The first was using a blockchain to create a new system to manage land records. The second was using it for the pharmaceutical drugs supply chain.

The third was using blockchain technology for educational certificates to fight fraud.

Other use cases the institute mentioned include the immunization supply chain, chit funds, insurance such as medical and automotive, EV battery swapping, organic farming, and energy trading.


Growth Prospects for FinTech in India

The traditional financial services have globally undergone a radical transformation that has been brought about by technology and innovation. In 2015, more than 12,000 start-ups sprouted in the FinTech space across the world. This included a massive investment of USD 19 billion. In true sense, FinTech comprises of technology–based businesses that are competing against enabling or collaborating with existing financial institutions. These companies also collaborate with universities and research institutions, government associations and industry bodies.

The industry is likely to continue its current growth trajectory.

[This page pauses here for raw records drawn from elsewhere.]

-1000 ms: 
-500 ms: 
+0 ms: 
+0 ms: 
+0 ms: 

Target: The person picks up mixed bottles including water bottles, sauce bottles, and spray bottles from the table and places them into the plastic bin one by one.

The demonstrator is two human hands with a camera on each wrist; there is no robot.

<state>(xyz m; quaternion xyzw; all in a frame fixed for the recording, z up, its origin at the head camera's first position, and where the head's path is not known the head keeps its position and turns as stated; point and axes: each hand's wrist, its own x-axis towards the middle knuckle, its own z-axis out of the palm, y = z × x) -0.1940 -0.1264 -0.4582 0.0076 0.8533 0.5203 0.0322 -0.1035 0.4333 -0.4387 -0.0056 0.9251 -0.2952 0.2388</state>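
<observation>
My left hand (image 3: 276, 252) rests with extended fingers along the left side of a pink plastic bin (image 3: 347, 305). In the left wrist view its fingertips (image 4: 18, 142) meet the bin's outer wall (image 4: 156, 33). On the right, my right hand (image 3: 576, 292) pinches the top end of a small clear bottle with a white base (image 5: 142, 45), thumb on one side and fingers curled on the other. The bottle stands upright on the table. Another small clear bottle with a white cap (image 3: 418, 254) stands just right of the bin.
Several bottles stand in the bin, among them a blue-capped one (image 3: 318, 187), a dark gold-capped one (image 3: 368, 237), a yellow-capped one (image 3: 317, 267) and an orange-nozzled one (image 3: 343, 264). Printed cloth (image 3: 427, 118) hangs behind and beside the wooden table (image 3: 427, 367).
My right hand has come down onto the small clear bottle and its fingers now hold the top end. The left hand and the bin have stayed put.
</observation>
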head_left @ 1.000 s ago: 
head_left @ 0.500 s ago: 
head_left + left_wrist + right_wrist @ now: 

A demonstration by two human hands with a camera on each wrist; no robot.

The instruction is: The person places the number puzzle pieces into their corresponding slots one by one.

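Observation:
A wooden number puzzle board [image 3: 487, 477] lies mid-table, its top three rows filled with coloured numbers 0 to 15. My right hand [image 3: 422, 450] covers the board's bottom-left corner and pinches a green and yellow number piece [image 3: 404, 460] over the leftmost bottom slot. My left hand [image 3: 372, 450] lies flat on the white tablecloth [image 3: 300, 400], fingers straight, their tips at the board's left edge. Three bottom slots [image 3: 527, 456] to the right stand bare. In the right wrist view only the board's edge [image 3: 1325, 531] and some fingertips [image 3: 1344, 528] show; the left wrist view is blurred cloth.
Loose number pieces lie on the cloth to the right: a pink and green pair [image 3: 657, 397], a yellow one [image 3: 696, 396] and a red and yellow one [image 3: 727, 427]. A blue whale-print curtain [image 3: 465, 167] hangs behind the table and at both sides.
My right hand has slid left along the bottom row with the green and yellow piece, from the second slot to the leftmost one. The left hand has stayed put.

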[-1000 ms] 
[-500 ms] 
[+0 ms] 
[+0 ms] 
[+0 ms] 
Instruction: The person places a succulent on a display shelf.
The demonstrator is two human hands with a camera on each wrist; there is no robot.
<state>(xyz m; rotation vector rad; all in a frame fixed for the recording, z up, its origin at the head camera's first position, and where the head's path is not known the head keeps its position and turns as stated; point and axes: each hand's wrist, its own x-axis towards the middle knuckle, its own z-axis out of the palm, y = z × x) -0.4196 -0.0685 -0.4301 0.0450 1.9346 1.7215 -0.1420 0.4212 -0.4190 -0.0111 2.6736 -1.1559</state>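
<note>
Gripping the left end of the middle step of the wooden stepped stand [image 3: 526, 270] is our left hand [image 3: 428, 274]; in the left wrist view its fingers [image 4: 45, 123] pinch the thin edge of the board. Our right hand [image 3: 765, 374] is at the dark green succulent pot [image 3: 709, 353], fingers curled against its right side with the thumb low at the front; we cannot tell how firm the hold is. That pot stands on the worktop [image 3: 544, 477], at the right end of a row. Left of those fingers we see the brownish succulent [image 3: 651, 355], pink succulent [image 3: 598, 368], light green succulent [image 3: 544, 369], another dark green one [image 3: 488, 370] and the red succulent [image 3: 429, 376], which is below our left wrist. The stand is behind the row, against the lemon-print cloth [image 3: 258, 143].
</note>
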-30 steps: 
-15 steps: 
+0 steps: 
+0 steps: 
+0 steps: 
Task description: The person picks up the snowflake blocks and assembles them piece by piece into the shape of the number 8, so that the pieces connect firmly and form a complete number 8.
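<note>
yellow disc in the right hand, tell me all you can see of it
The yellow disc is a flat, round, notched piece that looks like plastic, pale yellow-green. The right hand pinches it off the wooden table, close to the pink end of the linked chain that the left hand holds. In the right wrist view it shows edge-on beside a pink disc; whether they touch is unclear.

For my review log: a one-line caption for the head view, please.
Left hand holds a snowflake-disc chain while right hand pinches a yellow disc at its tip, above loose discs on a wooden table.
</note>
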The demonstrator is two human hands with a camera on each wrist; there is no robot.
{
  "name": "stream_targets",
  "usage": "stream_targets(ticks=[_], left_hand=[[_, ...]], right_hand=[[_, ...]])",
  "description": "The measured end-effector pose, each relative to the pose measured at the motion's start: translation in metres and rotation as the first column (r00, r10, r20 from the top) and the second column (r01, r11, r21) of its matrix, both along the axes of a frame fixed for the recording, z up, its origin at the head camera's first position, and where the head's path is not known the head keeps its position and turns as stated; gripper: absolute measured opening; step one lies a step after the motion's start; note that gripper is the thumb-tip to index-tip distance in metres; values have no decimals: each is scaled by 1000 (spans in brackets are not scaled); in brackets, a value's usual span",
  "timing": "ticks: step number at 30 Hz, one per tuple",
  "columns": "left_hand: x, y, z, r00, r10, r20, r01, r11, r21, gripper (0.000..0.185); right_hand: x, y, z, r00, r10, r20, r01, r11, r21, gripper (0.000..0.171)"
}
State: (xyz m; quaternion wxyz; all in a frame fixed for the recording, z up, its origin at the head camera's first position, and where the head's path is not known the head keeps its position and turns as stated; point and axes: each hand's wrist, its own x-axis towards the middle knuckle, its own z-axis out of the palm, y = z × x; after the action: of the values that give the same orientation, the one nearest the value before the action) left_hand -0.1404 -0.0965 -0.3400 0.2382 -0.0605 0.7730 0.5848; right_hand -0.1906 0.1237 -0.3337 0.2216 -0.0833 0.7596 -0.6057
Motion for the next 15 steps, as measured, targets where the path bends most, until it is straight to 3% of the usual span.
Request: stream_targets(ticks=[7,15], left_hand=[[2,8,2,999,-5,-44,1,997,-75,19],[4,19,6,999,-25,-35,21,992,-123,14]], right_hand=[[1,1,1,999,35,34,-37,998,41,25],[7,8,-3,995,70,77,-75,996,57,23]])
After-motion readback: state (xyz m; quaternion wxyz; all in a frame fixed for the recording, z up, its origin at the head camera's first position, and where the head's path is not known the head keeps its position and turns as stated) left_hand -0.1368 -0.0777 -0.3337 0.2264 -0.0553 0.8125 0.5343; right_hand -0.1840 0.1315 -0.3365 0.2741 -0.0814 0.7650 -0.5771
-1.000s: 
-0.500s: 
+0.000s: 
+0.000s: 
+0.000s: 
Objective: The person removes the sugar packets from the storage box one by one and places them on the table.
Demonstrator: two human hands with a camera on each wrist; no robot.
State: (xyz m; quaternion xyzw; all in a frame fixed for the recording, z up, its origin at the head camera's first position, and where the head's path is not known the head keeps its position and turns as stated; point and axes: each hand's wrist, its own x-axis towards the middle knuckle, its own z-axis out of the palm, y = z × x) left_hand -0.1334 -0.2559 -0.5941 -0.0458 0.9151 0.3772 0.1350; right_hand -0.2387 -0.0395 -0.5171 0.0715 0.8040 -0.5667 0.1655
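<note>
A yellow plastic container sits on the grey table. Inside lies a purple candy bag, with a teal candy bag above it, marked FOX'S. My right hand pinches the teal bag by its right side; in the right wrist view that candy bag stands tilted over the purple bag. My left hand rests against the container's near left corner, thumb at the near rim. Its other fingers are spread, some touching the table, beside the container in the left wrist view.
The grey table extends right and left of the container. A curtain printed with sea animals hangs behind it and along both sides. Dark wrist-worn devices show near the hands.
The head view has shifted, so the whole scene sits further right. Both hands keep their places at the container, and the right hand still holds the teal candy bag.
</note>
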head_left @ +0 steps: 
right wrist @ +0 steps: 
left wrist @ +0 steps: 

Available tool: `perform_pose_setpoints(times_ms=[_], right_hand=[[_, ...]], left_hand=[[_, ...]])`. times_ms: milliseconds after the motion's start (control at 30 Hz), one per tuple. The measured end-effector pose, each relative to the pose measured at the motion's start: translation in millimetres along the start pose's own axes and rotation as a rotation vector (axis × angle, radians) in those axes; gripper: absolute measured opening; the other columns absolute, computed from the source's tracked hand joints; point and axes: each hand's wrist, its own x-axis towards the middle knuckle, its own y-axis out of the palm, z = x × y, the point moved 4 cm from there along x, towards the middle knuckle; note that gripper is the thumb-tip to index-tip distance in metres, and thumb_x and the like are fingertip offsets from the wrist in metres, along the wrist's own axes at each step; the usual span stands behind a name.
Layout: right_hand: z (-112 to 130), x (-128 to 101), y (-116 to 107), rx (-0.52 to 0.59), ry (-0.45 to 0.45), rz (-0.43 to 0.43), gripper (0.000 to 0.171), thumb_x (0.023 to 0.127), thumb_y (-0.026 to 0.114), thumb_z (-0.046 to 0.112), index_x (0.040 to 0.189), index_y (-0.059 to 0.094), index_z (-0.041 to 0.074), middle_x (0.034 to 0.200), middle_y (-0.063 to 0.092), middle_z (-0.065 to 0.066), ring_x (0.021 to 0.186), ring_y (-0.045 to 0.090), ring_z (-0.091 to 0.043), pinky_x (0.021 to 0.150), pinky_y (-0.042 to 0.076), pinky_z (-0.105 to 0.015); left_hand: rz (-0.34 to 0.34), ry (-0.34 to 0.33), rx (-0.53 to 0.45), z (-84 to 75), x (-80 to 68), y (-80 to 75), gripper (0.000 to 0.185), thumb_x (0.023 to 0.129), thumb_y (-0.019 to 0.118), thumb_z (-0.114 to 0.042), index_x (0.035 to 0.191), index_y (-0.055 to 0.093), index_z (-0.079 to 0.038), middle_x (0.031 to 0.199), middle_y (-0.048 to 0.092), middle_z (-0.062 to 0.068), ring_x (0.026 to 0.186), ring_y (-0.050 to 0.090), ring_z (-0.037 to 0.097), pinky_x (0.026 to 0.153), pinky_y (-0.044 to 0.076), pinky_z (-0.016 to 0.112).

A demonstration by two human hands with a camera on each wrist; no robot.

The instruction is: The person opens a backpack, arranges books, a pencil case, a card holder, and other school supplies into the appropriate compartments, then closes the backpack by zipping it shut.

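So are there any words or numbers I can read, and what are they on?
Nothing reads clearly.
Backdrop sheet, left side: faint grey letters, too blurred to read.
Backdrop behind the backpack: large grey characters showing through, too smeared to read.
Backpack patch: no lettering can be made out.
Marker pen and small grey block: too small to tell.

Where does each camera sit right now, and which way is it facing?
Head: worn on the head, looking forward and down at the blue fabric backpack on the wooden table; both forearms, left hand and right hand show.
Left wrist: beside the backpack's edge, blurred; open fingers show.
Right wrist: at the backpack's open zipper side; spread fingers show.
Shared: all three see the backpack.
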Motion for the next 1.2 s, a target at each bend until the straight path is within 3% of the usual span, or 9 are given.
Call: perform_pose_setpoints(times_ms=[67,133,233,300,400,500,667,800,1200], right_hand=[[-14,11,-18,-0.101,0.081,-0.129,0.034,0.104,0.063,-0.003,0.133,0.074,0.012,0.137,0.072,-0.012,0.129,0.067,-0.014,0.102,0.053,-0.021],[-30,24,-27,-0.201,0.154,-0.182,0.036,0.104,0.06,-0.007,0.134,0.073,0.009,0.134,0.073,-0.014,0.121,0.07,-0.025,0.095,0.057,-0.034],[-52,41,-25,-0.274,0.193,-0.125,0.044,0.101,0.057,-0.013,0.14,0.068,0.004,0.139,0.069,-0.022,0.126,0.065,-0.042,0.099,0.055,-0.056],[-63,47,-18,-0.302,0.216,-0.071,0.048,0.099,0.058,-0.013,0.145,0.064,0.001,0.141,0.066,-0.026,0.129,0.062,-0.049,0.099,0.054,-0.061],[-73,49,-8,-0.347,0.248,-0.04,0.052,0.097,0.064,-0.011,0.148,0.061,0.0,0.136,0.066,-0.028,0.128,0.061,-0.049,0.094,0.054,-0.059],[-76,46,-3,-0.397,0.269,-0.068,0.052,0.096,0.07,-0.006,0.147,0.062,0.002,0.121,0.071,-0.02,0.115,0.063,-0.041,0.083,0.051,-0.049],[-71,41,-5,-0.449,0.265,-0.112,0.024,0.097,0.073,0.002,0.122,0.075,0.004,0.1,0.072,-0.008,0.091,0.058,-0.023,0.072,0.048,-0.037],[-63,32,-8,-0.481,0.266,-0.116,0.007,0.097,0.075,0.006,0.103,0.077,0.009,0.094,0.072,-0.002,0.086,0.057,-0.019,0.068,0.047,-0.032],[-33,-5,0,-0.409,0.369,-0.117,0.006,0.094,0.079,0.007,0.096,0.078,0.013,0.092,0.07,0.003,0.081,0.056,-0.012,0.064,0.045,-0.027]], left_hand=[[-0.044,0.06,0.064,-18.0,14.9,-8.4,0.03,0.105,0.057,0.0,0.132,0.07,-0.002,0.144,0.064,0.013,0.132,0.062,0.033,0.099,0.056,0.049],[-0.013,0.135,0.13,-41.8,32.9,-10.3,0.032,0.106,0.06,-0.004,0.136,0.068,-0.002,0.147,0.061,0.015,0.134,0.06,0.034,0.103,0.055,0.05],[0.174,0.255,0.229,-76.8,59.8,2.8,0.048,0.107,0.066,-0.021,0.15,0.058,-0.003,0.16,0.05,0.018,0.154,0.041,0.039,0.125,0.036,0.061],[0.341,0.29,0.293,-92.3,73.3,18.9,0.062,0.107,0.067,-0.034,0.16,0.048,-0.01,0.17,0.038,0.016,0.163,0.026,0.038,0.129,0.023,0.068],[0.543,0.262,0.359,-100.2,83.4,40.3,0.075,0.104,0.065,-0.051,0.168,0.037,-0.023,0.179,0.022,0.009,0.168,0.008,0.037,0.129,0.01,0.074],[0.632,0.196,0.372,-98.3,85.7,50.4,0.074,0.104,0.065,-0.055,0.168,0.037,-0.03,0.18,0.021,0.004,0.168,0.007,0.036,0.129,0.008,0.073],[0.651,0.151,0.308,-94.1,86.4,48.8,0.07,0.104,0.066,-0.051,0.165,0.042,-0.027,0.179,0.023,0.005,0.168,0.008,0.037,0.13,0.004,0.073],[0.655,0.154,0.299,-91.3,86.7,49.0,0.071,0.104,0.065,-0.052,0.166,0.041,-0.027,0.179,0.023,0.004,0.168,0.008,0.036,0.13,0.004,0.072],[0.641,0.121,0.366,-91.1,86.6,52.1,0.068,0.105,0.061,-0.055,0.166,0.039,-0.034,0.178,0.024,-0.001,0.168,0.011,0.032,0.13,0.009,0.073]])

The global Fintech software and services sector predicted to touch USD 45 billion by 2020 at a CAGR of 7.1%.

India has created an ecosystem that provides start-ups an opportunity to exponentially grow into big businesses. This goes right from exploring into a range of unexplored segments to engaging with foreign markets.

It is unquestionable to say that the Fintech start-ups are delivering innovation that was previously difficult to achieve. The Indian Fintech software market is poised to touch USD 2.4 billion by 2020. This is a drastic increase from USD 1.2 billion in the Financial Year (FY) 2016.